__Task objective__
For every line that contains the string "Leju", pull that line out of the material below.
Supplied material section start
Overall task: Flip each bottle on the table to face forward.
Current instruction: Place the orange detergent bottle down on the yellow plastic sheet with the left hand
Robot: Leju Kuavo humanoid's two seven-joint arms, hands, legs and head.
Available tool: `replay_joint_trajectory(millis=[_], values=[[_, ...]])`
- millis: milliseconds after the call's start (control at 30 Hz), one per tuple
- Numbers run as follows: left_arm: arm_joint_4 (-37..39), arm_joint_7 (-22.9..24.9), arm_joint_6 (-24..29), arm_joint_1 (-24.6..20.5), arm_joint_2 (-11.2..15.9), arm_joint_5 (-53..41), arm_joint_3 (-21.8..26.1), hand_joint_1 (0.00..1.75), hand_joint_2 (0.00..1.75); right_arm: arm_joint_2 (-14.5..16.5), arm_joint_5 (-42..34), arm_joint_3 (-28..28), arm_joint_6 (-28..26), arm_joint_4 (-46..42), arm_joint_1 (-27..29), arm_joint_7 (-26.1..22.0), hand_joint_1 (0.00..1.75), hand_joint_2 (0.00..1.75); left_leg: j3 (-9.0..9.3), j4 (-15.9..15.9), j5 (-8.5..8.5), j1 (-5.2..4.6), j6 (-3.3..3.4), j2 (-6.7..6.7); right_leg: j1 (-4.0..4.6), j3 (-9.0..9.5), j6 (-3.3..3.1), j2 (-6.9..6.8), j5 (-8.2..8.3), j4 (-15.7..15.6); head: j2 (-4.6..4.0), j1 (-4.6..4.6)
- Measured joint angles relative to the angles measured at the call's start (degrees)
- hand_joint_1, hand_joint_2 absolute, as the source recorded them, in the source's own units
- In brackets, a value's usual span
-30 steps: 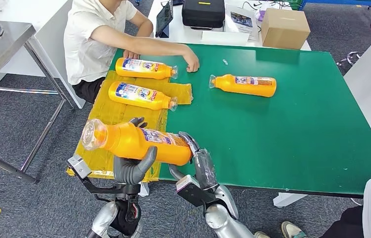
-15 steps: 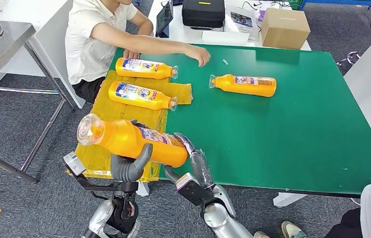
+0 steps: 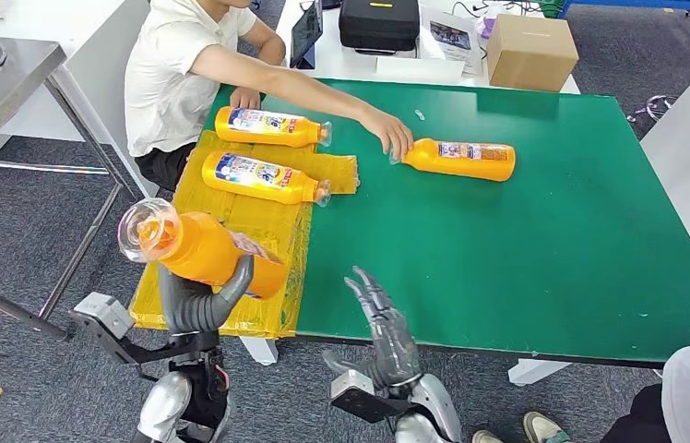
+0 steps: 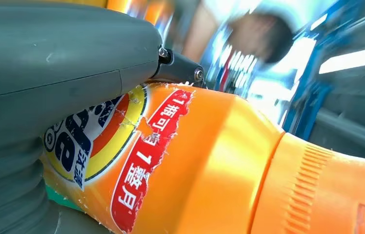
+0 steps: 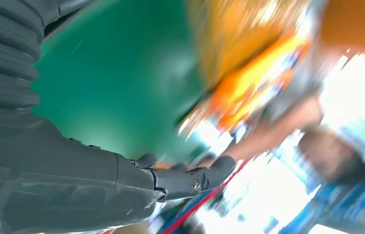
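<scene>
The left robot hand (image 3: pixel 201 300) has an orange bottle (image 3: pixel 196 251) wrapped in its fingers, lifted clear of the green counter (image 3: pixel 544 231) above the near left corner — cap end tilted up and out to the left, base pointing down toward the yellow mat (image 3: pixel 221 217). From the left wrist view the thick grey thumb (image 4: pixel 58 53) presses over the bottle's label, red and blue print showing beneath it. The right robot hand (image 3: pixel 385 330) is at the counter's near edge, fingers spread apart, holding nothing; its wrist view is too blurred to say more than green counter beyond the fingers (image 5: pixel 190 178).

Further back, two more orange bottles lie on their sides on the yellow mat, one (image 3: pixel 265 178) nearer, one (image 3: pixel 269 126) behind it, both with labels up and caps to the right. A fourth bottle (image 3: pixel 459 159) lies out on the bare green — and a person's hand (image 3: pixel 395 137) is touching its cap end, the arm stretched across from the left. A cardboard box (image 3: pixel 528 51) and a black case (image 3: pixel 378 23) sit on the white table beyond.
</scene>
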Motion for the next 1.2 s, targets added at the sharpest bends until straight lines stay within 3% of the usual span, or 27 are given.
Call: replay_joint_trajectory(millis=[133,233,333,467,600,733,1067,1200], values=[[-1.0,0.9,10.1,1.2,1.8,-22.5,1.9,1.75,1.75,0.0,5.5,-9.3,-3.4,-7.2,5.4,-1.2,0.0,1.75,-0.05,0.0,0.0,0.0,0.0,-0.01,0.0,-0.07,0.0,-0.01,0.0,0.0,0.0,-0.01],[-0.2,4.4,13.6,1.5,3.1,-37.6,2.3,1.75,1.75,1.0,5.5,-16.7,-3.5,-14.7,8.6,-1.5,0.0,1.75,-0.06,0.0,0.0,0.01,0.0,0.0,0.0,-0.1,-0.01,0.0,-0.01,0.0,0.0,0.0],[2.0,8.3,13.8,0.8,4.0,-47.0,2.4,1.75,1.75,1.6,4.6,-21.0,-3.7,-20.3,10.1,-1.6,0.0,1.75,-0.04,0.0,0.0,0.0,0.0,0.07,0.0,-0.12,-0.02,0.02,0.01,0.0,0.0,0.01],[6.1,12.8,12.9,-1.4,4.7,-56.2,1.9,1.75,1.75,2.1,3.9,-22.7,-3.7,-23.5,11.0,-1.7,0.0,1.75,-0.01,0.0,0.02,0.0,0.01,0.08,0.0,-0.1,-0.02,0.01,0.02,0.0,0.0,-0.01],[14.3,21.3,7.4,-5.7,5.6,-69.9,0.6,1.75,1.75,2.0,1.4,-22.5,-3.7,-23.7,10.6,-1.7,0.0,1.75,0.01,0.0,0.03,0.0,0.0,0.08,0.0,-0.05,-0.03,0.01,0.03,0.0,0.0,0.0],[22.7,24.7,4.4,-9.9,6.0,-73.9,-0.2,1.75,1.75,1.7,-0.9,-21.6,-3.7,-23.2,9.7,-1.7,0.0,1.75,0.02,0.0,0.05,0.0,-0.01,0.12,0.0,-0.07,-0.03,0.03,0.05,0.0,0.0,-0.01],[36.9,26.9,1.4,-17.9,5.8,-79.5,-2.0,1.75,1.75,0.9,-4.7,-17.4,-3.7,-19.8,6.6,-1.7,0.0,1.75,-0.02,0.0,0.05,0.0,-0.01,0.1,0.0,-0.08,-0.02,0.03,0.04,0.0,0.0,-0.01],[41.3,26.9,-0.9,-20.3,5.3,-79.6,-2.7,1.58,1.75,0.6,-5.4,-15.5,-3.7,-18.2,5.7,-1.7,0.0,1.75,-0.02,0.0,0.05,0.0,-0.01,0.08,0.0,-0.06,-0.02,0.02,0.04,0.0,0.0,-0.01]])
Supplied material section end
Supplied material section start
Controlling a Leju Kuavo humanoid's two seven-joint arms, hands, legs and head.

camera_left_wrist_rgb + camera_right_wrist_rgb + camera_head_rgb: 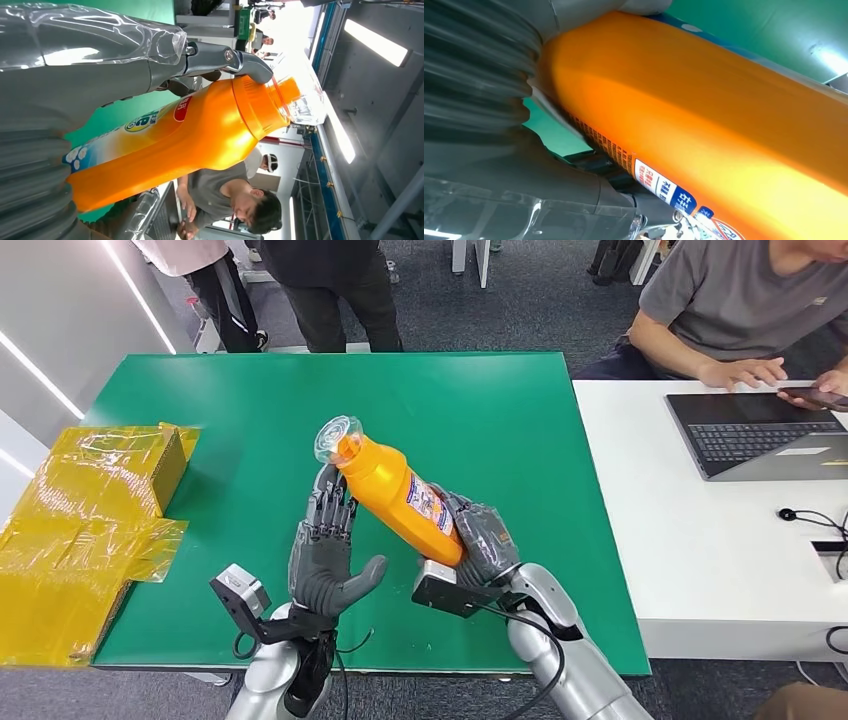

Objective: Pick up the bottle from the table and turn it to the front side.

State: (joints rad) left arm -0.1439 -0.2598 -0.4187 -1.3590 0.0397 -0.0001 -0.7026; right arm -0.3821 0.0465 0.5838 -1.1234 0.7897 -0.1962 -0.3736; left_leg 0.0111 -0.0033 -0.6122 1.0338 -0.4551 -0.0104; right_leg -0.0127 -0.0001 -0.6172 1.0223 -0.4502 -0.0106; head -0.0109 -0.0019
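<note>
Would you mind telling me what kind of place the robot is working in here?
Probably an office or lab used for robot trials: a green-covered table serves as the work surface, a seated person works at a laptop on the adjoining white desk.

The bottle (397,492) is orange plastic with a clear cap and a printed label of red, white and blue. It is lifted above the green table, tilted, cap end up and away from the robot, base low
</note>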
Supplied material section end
__Result of the exercise__
Robot: Leju Kuavo humanoid's two seven-joint arms, hands, legs and head.
Controlling a Leju Kuavo humanoid's two seven-joint arms, hands, legs and head.

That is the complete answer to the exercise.